Recent Mk/bsd.perl.mk changes (r320679)

Jeremy Chadwick jdc at koitsu.org
Wed Jun 26 07:15:55 UTC 2013


On Wed, Jun 26, 2013 at 08:40:52AM +0200, Baptiste Daroussin wrote:
> On Tue, Jun 25, 2013 at 11:12:19PM -0700, Jeremy Chadwick wrote:
> > On Wed, Jun 26, 2013 at 09:42:37AM +0400, Andrej Zverev wrote:
> > > Hello, and first please accept my apologies for this situation.
> > 
> > Understood, I just hope this can get addressed/fixed sooner than later,
> > because what we have right now is reproducible breakage.  :-)
> > 
> > > > pkg_add -r perl   (this will install perl-5.14.2_3.tbz)
> > > > svn up /usr/ports
> > > > cd /usr/ports/whatever/p5-whatever
> > > > make install
> > > > pkg_delete p5-whatever
> > > 
> > > As I know we are never supported mixing of ports and packages.
> > > If you initially installed something from package and decide to use
> > > ports in this case better to rebuild all or stay with packages.
> > 
> > And here is where you are sadly mistaken.  While I cannot find any sort
> > of official statement on the "mixing of the two", the fact of the matter
> > is (and possibly you did not know this -- I'm not sure) that packages
> > are built **from** ports ("make package" does the magic).  This is
> > confirmed as well:
> > 
> > http://www.freebsd.org/ports/index.html
> > http://www.freebsd.org/doc/en/articles/linux-users/software.html
> > 
> > Please be aware when I say "package" I am talking about the .tbz balls
> > utilised by the base system's pkg_* tools (not pkg(8)) and used by the
> > OS installer and so on.  For pkg(8) I believe poudriere is used to make
> > the packages.  I don't use/can't speak about pkg(8) et al.
> 
> Wrong and totally wrong, the way the ports tree works with pkg(8) is exactly the
> same way it works with pkg_install (make package does the same).
> 
> poudriere is just some script to make sure everything is done in the right
> order, cleanly and works transparently with both pkg(8) and pkg_install.

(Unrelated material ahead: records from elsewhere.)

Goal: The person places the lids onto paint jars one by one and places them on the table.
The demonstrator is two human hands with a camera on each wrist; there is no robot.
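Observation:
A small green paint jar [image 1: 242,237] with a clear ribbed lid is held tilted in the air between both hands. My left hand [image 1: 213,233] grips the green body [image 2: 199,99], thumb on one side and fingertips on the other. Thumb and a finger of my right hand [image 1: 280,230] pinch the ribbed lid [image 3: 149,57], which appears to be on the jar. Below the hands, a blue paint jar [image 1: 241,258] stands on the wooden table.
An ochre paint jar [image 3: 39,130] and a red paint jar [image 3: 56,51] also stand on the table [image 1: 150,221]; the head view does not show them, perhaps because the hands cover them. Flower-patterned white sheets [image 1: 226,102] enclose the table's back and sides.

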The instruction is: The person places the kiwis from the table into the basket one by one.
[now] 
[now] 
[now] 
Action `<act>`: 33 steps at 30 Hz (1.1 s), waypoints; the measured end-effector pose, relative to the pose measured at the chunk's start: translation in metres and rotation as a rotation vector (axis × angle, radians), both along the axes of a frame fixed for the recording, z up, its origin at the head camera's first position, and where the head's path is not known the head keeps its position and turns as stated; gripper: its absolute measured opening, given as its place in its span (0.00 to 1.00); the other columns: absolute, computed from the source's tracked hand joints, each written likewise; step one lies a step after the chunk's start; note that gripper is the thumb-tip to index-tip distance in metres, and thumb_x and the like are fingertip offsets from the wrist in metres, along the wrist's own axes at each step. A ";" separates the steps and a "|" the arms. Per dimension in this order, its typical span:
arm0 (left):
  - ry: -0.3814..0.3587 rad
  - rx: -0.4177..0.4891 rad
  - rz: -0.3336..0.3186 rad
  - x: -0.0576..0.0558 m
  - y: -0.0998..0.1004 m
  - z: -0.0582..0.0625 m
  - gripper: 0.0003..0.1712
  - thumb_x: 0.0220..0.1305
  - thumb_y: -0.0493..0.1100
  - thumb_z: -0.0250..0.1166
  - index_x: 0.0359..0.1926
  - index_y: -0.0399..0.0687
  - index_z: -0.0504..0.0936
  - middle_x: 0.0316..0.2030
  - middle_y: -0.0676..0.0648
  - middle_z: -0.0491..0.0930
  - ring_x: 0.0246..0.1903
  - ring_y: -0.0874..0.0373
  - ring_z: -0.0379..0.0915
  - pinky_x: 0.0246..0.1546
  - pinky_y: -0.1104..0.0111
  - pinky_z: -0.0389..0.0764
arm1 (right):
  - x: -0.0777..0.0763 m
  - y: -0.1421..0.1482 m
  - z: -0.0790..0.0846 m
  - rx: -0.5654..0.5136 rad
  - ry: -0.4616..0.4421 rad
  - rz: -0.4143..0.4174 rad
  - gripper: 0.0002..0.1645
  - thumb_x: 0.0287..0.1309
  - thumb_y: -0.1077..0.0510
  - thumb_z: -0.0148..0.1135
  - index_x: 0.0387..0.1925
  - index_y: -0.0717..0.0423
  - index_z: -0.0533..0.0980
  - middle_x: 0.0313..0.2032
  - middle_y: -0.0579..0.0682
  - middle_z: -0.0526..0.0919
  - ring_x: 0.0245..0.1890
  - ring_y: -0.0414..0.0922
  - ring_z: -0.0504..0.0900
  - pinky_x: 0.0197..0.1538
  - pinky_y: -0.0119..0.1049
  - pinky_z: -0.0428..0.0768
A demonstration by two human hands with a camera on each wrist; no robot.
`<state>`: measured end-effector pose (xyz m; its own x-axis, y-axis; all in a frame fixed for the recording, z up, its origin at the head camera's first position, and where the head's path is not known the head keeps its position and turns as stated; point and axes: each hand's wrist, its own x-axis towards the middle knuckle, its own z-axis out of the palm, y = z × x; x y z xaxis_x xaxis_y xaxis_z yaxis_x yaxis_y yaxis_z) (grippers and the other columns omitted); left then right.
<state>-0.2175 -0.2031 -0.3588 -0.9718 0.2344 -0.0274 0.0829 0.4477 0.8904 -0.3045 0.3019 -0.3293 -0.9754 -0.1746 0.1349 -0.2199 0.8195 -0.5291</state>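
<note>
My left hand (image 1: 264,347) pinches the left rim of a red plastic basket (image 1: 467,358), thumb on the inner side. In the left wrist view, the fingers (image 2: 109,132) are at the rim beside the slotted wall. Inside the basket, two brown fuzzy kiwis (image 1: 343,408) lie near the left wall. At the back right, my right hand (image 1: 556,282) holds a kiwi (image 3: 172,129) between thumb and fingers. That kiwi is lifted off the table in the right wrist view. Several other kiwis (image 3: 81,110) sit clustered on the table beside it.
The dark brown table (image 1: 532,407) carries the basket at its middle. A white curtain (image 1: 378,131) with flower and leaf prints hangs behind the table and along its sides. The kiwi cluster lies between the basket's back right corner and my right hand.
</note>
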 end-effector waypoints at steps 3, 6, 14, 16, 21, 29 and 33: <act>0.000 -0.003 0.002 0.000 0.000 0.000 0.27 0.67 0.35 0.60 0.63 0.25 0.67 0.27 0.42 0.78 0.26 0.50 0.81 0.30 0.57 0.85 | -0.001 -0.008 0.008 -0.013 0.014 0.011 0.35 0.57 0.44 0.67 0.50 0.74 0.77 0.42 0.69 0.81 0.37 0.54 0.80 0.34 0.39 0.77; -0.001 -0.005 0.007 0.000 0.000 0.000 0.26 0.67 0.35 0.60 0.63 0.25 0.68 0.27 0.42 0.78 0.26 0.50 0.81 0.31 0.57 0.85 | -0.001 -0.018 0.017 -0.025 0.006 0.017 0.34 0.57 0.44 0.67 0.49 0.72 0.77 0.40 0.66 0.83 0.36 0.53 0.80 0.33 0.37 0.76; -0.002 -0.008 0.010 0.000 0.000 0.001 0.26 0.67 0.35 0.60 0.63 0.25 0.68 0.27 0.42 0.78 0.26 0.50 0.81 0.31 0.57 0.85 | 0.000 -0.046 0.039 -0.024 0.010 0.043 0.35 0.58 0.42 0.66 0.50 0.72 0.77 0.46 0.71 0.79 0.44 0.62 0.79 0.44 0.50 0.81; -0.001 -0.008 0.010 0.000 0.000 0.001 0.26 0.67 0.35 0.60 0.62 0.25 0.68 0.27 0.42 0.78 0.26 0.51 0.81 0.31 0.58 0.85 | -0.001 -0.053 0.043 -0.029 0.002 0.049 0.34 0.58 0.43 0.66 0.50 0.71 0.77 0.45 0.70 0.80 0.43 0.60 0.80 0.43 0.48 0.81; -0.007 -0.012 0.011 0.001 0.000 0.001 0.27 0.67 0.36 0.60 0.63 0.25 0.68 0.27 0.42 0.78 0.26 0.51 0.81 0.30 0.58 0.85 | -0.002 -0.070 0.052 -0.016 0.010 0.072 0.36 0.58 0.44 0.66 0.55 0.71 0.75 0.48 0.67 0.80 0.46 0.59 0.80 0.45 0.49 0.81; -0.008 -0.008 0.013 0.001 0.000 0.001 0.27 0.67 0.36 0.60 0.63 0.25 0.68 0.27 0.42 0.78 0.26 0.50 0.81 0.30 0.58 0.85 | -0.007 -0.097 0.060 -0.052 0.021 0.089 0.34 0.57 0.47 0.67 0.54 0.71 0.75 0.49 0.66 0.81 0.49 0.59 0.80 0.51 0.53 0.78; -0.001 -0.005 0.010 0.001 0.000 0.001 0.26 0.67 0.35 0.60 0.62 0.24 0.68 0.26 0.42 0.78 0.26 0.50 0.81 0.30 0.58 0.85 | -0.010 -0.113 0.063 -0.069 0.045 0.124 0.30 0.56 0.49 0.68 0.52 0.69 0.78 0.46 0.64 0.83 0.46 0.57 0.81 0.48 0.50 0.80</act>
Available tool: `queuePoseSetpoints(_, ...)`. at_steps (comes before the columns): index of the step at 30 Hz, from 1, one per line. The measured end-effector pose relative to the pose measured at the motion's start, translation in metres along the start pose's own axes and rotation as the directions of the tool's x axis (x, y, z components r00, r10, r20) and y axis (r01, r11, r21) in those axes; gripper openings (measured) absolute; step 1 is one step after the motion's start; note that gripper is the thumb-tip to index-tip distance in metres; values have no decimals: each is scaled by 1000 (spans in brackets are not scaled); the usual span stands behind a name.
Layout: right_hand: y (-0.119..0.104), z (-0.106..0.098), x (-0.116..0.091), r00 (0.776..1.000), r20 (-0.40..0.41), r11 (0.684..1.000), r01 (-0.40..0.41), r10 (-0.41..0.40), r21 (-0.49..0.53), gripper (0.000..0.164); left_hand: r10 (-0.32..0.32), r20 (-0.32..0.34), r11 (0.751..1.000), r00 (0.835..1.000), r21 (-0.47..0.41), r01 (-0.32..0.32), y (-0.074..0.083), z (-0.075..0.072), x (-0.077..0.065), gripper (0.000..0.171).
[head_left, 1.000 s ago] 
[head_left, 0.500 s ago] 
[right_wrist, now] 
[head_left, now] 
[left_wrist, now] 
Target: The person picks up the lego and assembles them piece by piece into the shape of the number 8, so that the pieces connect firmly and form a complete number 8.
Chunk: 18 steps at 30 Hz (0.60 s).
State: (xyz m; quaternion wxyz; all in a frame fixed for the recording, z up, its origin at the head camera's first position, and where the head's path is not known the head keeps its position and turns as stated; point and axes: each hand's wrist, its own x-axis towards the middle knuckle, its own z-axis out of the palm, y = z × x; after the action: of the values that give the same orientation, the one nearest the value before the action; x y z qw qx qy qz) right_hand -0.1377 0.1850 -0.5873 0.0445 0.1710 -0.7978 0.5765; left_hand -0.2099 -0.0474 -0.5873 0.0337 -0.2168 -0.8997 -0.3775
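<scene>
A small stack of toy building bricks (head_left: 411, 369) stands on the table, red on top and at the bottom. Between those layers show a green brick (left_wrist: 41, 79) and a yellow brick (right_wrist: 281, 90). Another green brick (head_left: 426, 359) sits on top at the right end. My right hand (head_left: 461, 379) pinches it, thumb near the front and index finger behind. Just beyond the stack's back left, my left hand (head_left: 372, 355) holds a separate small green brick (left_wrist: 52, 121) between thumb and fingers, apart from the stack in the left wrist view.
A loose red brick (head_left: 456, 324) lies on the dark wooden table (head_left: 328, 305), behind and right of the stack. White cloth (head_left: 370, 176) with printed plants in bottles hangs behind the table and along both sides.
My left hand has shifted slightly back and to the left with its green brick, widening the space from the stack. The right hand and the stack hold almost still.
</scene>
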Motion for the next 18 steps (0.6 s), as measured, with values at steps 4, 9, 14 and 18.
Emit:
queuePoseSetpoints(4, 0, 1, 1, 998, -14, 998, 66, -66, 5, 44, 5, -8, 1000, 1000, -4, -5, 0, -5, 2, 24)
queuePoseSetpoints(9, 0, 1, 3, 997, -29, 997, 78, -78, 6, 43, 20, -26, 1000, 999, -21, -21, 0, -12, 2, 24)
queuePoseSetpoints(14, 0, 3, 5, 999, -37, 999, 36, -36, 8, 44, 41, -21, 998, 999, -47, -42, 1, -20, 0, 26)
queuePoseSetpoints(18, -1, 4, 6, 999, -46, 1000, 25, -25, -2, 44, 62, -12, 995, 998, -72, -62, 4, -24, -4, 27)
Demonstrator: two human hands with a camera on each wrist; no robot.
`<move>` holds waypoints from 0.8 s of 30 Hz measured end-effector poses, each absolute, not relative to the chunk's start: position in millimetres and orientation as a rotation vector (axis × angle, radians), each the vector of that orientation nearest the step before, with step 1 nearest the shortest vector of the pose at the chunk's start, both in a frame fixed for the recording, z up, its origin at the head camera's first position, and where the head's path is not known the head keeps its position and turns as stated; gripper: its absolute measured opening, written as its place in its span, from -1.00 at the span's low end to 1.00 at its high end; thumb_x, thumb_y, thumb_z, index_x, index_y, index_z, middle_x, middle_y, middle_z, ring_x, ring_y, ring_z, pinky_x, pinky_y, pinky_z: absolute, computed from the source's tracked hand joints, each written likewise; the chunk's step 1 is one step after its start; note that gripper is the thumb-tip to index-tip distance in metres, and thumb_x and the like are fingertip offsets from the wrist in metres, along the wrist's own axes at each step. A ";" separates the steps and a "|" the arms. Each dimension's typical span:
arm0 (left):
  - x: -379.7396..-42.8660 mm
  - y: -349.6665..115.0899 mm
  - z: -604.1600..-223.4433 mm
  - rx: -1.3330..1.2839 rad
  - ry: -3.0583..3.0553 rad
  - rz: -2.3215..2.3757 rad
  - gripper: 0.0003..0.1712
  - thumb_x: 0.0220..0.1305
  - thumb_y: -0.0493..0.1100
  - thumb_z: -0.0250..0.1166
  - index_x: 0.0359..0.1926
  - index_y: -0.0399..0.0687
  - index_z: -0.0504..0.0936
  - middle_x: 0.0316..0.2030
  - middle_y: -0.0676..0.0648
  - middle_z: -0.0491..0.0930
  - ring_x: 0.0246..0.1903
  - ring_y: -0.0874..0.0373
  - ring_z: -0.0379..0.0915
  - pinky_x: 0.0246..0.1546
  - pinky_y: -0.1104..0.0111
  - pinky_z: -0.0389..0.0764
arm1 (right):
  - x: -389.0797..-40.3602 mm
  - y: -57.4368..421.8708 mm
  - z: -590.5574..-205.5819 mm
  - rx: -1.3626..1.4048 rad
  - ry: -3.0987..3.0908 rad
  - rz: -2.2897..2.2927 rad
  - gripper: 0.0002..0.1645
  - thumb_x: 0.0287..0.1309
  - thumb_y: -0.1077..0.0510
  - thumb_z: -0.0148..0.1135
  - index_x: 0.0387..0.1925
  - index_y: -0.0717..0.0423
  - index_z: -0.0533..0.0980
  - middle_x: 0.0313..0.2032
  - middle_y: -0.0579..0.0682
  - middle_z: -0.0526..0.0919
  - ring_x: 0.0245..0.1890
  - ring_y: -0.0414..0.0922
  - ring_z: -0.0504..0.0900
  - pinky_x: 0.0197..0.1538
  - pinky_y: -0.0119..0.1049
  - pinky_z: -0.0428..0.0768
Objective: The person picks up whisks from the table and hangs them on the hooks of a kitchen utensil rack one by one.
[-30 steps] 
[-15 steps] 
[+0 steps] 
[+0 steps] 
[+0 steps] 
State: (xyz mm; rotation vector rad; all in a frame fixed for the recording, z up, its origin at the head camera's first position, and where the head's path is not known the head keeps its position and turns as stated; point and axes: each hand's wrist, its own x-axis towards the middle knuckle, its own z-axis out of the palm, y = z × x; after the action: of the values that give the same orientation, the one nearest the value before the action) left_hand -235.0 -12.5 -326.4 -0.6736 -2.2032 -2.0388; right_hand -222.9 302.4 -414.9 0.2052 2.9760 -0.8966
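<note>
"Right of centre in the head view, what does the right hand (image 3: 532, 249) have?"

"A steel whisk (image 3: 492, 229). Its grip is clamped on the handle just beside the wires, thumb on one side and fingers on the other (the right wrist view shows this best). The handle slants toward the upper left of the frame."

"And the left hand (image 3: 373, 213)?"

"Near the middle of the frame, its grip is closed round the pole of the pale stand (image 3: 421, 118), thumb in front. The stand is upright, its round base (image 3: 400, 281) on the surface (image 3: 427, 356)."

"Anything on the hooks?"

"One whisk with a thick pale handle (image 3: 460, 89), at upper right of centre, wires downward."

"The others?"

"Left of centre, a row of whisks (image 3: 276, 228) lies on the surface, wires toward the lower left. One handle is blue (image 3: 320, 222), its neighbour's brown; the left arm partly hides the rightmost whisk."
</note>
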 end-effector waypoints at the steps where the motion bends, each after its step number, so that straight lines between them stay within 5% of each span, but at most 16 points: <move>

Thanks for the clarification and the education on this point -- like I
said, I have no experience with pkg(8) and its kin.

> > For both pkg_* tools and ports, both use the same default base path
> > (/usr/local), **and** both register their bits in /var/db/pkg.
> 
> Wrong and wrong, ports knows nothing about /var/db/pkg, ports ask the package
> tool to register a package may that be pkg_install or pkg(8) this tool will
> register the package where ever it seems suitable to itself meaning /var/db/pkg
> in the case of both pkg(8) and pkg_install.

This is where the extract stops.